Task goal
Every entry is to be printed again precisely as given.

Provided material

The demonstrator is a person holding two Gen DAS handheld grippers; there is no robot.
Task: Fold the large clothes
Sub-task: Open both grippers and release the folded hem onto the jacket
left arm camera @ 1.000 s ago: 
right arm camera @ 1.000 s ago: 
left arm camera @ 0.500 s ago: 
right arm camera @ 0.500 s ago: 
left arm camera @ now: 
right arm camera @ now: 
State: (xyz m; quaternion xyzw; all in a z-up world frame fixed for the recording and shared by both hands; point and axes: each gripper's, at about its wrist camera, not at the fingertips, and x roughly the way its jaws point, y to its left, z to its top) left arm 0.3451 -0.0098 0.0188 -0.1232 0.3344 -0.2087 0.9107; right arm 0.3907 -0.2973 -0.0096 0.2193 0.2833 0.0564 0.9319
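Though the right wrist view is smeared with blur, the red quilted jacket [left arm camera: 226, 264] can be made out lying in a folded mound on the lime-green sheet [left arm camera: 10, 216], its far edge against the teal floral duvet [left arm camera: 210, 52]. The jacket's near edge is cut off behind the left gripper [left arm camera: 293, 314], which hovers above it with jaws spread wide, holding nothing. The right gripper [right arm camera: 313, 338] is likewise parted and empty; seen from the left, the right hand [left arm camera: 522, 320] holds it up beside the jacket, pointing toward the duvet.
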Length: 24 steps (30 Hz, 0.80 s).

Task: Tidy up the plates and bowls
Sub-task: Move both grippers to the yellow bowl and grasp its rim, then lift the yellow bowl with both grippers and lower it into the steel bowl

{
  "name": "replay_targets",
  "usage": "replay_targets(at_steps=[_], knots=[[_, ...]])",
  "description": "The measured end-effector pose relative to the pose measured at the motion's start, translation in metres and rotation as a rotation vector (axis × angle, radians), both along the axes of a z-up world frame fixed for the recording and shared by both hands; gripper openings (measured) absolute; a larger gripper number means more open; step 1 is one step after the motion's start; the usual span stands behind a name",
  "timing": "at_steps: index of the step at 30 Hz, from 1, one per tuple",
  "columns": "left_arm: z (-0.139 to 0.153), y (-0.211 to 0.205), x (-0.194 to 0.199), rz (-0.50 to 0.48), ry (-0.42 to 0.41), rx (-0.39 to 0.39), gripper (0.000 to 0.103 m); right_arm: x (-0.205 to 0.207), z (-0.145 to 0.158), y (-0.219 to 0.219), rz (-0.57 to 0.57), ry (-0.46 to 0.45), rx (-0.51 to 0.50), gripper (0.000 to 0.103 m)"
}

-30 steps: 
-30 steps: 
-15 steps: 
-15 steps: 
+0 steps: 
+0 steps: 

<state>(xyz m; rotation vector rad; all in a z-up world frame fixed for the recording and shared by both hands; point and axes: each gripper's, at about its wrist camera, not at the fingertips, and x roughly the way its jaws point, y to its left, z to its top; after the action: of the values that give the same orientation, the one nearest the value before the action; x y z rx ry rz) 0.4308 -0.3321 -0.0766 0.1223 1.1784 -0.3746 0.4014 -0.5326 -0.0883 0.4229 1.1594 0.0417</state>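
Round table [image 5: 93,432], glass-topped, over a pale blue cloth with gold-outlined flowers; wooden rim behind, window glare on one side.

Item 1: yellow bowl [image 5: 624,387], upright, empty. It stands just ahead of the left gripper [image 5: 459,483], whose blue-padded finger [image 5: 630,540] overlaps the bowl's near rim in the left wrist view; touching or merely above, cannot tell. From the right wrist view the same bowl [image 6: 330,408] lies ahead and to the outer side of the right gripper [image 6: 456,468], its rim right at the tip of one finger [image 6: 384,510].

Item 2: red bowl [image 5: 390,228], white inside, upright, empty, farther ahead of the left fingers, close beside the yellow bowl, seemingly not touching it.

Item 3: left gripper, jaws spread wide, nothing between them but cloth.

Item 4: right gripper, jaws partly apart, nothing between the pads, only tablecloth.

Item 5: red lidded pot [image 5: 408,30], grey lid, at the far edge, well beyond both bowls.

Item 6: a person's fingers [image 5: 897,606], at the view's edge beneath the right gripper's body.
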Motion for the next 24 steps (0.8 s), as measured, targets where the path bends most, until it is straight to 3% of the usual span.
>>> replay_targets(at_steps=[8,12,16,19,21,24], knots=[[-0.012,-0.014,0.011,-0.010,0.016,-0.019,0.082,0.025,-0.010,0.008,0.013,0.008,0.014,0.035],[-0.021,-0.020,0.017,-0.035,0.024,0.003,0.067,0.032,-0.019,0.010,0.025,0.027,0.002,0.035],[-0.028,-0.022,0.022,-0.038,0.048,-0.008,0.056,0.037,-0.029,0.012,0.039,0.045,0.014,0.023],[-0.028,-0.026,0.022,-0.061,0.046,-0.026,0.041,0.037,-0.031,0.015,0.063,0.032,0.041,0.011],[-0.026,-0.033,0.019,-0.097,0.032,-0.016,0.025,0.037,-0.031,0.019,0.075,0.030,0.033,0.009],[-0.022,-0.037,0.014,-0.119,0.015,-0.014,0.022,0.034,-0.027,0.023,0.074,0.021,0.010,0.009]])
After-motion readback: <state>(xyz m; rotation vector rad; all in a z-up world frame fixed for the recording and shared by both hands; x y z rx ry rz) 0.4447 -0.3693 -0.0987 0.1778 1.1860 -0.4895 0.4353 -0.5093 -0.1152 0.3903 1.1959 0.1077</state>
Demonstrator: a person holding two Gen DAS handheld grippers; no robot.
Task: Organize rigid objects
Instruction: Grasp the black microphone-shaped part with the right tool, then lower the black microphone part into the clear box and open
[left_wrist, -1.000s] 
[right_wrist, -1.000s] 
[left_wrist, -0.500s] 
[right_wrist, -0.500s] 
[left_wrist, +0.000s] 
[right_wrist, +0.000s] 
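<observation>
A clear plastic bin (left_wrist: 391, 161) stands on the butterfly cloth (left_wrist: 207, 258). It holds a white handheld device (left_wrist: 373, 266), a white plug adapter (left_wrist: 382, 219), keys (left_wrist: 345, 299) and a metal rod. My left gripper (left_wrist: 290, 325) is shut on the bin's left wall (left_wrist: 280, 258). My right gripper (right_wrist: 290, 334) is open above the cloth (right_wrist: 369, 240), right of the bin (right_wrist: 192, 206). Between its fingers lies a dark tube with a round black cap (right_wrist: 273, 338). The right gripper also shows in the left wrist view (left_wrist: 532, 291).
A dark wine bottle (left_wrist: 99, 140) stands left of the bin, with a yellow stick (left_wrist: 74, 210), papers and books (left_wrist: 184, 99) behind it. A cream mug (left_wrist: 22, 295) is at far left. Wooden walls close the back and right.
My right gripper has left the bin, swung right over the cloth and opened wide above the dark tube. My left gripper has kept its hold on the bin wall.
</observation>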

Final answer
The demonstrator is a person holding two Gen DAS handheld grippers; there is no robot.
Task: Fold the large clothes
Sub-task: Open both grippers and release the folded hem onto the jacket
left arm camera @ 1.000 s ago: 
right arm camera @ 1.000 s ago: 
left arm camera @ 0.500 s ago: 
right arm camera @ 0.500 s ago: 
left arm camera @ now: 
right arm camera @ now: 
State: (xyz m; quaternion xyzw; all in a z-up world frame fixed for the recording and shared by both hands; point and axes: each gripper's, at about its wrist camera, not at the fingertips, and x roughly the way its jaws point, y to its left, z to its top) left arm 0.3451 -0.0098 0.0188 -0.1232 0.3344 -0.2087 0.9107; right arm 0.3907 -0.2973 -0.0096 0.2193 0.2833 0.0564 0.9319
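Though the right wrist view is smeared with blur, the red quilted jacket [left arm camera: 226, 264] can be made out lying in a folded mound on the lime-green sheet [left arm camera: 10, 216], its far edge against the teal floral duvet [left arm camera: 210, 52]. The jacket's near edge is cut off behind the left gripper [left arm camera: 293, 314], which hovers above it with jaws spread wide, holding nothing. The right gripper [right arm camera: 313, 338] is likewise parted and empty; seen from the left, the right hand [left arm camera: 522, 320] holds it up beside the jacket, pointing toward the duvet.
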Length: 24 steps (30 Hz, 0.80 s).

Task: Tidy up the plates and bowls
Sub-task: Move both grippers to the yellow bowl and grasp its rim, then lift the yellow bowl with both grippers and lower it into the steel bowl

{
  "name": "replay_targets",
  "usage": "replay_targets(at_steps=[_], knots=[[_, ...]])",
  "description": "The measured end-effector pose relative to the pose measured at the motion's start, translation in metres and rotation as a rotation vector (axis × angle, radians), both along the axes of a z-up world frame fixed for the recording and shared by both hands; gripper openings (measured) absolute; a larger gripper number means more open; step 1 is one step after the motion's start; the usual span stands behind a name",
  "timing": "at_steps: index of the step at 30 Hz, from 1, one per tuple",
  "columns": "left_arm: z (-0.139 to 0.153), y (-0.211 to 0.205), x (-0.194 to 0.199), rz (-0.50 to 0.48), ry (-0.42 to 0.41), rx (-0.39 to 0.39), gripper (0.000 to 0.103 m); right_arm: x (-0.205 to 0.207), z (-0.145 to 0.158), y (-0.219 to 0.219), rz (-0.57 to 0.57), ry (-0.46 to 0.45), rx (-0.51 to 0.50), gripper (0.000 to 0.103 m)"
}

-30 steps: 
-30 steps: 
-15 steps: 
-15 steps: 
+0 steps: 
+0 steps: 

<state>(xyz m; rotation vector rad; all in a z-up world frame fixed for the recording and shared by both hands; point and axes: each gripper's, at about its wrist camera, not at the fingertips, and x roughly the way its jaws point, y to its left, z to its top; after the action: of the values that give the same orientation, the one nearest the value before the action; x y z rx ry rz) 0.4308 -0.3321 -0.0766 0.1223 1.1784 -0.3746 0.4014 -0.5326 -0.0883 0.4229 1.1594 0.0417</state>
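Round table [image 5: 93,432], glass-topped, over a pale blue cloth with gold-outlined flowers; wooden rim behind, window glare on one side.

Item 1: yellow bowl [image 5: 624,387], upright, empty. It stands just ahead of the left gripper [image 5: 459,483], whose blue-padded finger [image 5: 630,540] overlaps the bowl's near rim in the left wrist view; touching or merely above, cannot tell. From the right wrist view the same bowl [image 6: 330,408] lies ahead and to the outer side of the right gripper [image 6: 456,468], its rim right at the tip of one finger [image 6: 384,510].

Item 2: red bowl [image 5: 390,228], white inside, upright, empty, farther ahead of the left fingers, close beside the yellow bowl, seemingly not touching it.

Item 3: left gripper, jaws spread wide, nothing between them but cloth.

Item 4: right gripper, jaws partly apart, nothing between the pads, only tablecloth.

Item 5: red lidded pot [image 5: 408,30], grey lid, at the far edge, well beyond both bowls.

Item 6: a person's fingers [image 5: 897,606], at the view's edge beneath the right gripper's body.
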Motion for the next 24 steps (0.8 s), as measured, targets where the path bends most, until it is straight to 3% of the usual span.
>>> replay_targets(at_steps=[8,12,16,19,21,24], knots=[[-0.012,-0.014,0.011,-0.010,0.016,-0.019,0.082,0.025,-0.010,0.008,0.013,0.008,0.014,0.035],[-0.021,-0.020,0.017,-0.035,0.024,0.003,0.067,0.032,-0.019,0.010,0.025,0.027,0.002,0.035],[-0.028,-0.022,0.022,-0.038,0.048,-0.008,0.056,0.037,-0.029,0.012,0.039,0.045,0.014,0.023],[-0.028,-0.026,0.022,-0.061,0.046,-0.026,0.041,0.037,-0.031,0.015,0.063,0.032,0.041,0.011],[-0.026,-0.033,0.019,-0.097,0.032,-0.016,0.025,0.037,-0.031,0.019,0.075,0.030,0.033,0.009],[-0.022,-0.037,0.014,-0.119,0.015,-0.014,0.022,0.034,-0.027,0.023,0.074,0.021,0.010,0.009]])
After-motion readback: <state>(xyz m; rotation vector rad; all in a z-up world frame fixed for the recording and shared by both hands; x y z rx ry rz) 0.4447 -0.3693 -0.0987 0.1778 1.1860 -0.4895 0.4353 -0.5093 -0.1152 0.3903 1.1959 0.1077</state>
Demonstrator: a person holding two Gen DAS handheld grippers; no robot.
Task: Organize rigid objects
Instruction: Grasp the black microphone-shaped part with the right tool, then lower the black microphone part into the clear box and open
[left_wrist, -1.000s] 
[right_wrist, -1.000s] 
[left_wrist, -0.500s] 
[right_wrist, -0.500s] 
[left_wrist, +0.000s] 
[right_wrist, +0.000s] 
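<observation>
A clear plastic bin (left_wrist: 391, 161) stands on the butterfly cloth (left_wrist: 207, 258). It holds a white handheld device (left_wrist: 373, 266), a white plug adapter (left_wrist: 382, 219), keys (left_wrist: 345, 299) and a metal rod. My left gripper (left_wrist: 290, 325) is shut on the bin's left wall (left_wrist: 280, 258). My right gripper (right_wrist: 290, 334) is open above the cloth (right_wrist: 369, 240), right of the bin (right_wrist: 192, 206). Between its fingers lies a dark tube with a round black cap (right_wrist: 273, 338). The right gripper also shows in the left wrist view (left_wrist: 532, 291).
A dark wine bottle (left_wrist: 99, 140) stands left of the bin, with a yellow stick (left_wrist: 74, 210), papers and books (left_wrist: 184, 99) behind it. A cream mug (left_wrist: 22, 295) is at far left. Wooden walls close the back and right.
My right gripper has left the bin, swung right over the cloth and opened wide above the dark tube. My left gripper has kept its hold on the bin wall.
</observation>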

The exercise has been carried out in full.